Australian Centre for Grief and Bereavement, (2010), About grief. Web.

Boss P., (2000), Ambiguous loss. USA: Harvard University Press.

Bruce, E., & Schultz, C., (2000), Nonfinite loss and grief. Baltimore: Brookes Publishing.

Carroll, A., (1988) In Wonderland. London: Henry Holt and Co.

Doka, K., (1999) Disenfranchised grief. Jossey-Bass.

Healey, J., (2005), Grief and Loss. London: Spinning Press.

Klass, D., Silverman, P., Nickman, S. (1996), Continuing bonds. Washington: Taylor and Francis.

Kubley-Ross, E., & Kessler, D., (2005), On grief and grieving: finding the meaning of grief through the five stages of loss. London: Simon and Schuster.
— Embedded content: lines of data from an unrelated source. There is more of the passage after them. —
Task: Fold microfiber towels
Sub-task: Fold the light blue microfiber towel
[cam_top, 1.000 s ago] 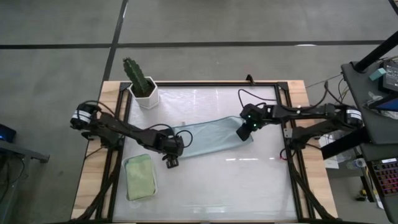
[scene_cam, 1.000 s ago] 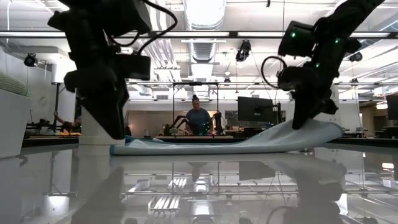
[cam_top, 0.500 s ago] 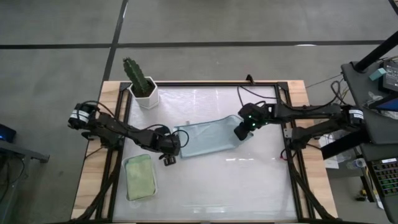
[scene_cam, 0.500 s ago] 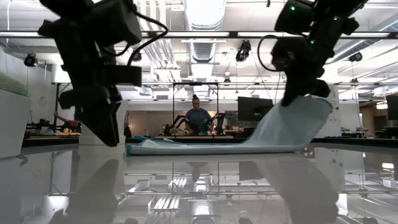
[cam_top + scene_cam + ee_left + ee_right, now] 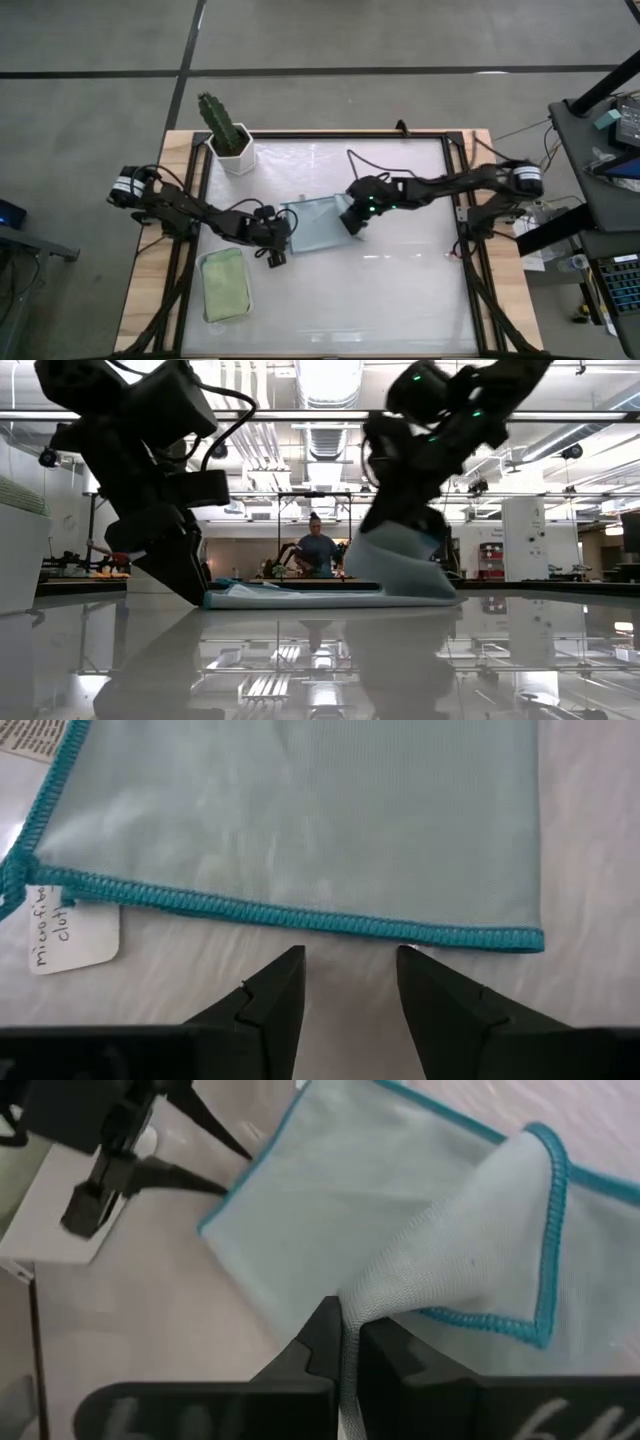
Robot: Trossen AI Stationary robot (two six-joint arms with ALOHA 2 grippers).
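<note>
My right gripper (image 5: 345, 1342) has its jaws clamped tight on an edge of the pale blue towel (image 5: 318, 221), w/ the cloth pinched between them and lifted. The held part arches up and over the rest of the towel, which lies flat on the bench (image 5: 400, 290), approx. mid-bench. Teal stitching runs along its hem; a small white label (image 5: 70, 925) sticks out at one corner.

My left gripper (image 5: 348, 982) sits low at the towel's opposite edge, jaws partly open, gripping nothing, tips just short of the hem on bare bench.

In the high view, a sage green towel (image 5: 226, 283) lies folded in the white tray (image 5: 250, 297) at the front-left of the bench, near my left arm. A potted cactus (image 5: 225, 128) stands at the back-left corner. In the low view, a person (image 5: 317, 548) is in the room beyond.
</note>
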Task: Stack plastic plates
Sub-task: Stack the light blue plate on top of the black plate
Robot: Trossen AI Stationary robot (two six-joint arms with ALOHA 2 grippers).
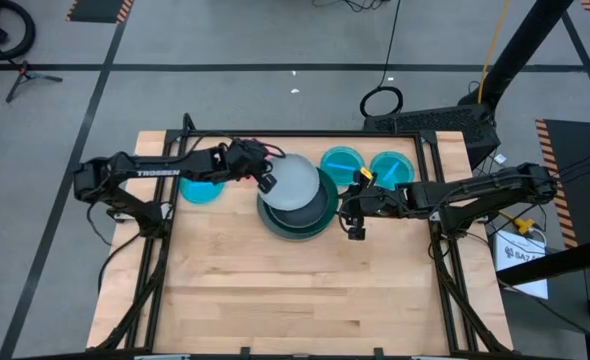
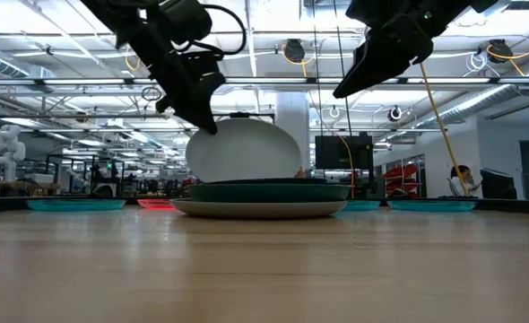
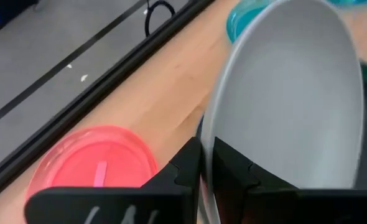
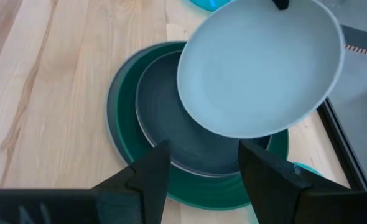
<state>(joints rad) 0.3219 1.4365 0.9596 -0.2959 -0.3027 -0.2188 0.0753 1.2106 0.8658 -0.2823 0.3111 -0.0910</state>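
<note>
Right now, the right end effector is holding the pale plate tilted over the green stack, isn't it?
Not quite: the left end effector grips the pale plate, as the left wrist view shows. It is tilted over the green stack; the right end effector is open.

Left arm: reaching inward across table's far side | left gripper (image 1: 266,182): fingers pinched together, tilted downward | right arm: extended inward | right gripper (image 1: 356,228): fingers spread apart, raised above table
</note>
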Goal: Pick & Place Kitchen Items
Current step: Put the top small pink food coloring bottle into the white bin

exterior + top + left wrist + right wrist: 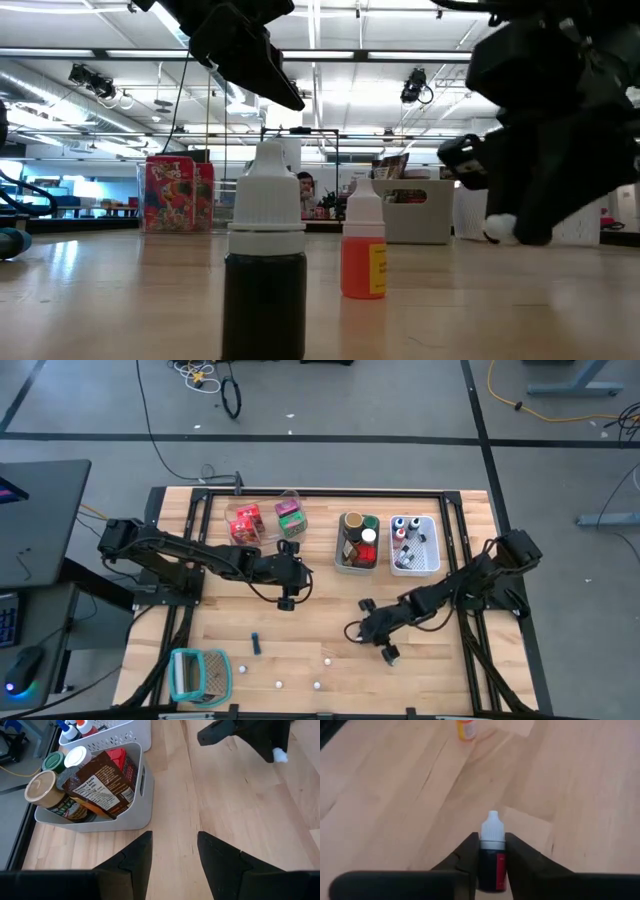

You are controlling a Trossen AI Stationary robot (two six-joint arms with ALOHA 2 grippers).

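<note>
My right gripper (353, 630) is low over the middle of the table, shut on a small dark bottle (492, 862) with a white cap and a red label. My left gripper (288, 595) hangs open above the wood left of the grey bin (357, 563), nothing between its fingers (142, 852). A blue-dark bottle (256, 645) and an orange bottle (363, 250) stand upright on the table toward the near edge. Small white-topped pieces (325, 657) dot the near side. My right gripper pinches the dark bottle's body (492, 865) between its two fingers (467, 855), one on each side. The bottle lies along the fingers, its white cap (492, 822) sticking out past the fingertips. The fingers slant down from the table's right. I cannot tell whether it touches the table.
At the far side stand a clear bin with red and green packets (265, 520), the grey bin with jars and a brown packet (100, 782), and a white bin with small bottles (413, 543). A teal-and-white ribbed holder (200, 675) lies at the near left corner.
</note>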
Parkes, M., (1998), Coping with loss. British Medical Journal 3(16), 856–859.

Range, L., Watson, A., & Polles, P., (1992) “Helpful and unhelpful comments after suicide, homicide, accident, and natural death” Omega, Journal of Death and Dying 25 p 25-32.

Robak, R., & Weitzman, S., (1995). Grieving the loss of Romantic Relationships in Young Adults: An Empirical Study of Disenfranchised Grief. Journal of Death and Dying 30(4), 269-81.

Traywick, L. (2007), Grief and Loss. Web.

Tuly, J. (2003) Grief and Loss. Australian Family Physician 32 (9), 667-670.

Walsh-Burke, K., (2006), Grief and loss: theories and skills for helping professionals. New York: Pearson.

Walter, C., & McCoyd, J. (2009), Grief and loss across the lifespan: a biopsychosocial perspective. New York: Springer Publishing Company.